### EXERCISE OBJECTIVE
Repeat, exactly and in full, the lines of the listing below, but without any pictures.

### DATA BELOW
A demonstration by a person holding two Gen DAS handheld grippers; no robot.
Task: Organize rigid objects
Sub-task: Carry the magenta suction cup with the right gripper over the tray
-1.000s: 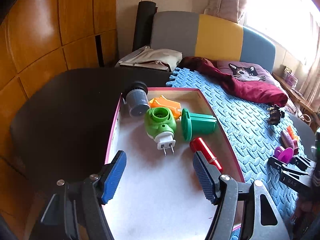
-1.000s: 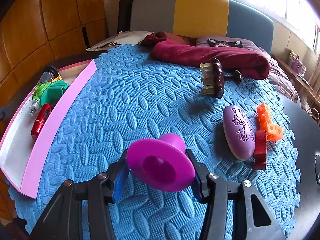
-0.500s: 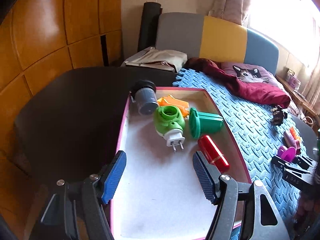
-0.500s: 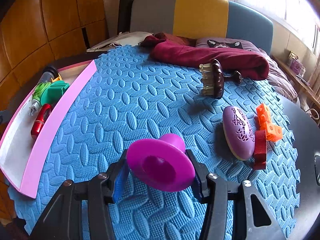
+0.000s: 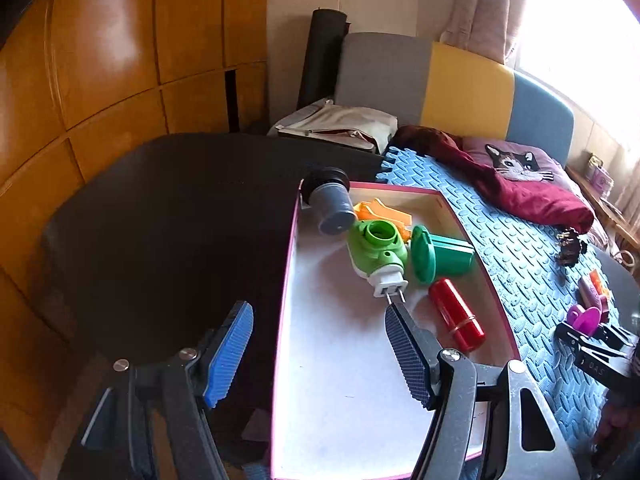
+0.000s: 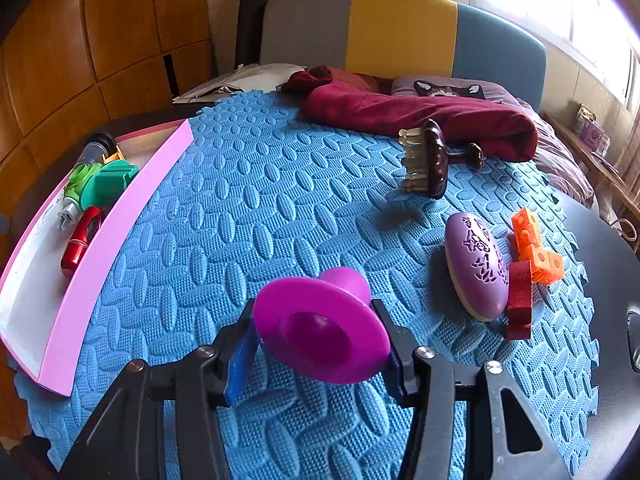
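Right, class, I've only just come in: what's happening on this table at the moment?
A person is sorting small objects into a pink tray. The right gripper is shut on a magenta funnel-shaped piece above the blue foam mat. The left gripper hangs open and empty over the tray's edge. A comb brush, purple oval case and orange blocks wait on the mat.

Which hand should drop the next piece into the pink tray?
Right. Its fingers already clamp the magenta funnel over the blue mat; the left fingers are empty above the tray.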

### RESPONSE AREA
A demonstration by a person holding two Gen DAS handheld grippers; no robot.
Task: Organize rigid objects
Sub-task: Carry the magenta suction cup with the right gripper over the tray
-1.000s: 
-1.000s: 
-0.500s: 
-0.500s: 
+0.000s: 
+0.000s: 
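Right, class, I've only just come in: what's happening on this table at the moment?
A person is sorting small objects into a pink tray. The right gripper is shut on a magenta funnel-shaped piece above the blue foam mat. The left gripper hangs open and empty over the tray's edge. A comb brush, purple oval case and orange blocks wait on the mat.

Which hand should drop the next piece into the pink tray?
Right. Its fingers already clamp the magenta funnel over the blue mat; the left fingers are empty above the tray.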

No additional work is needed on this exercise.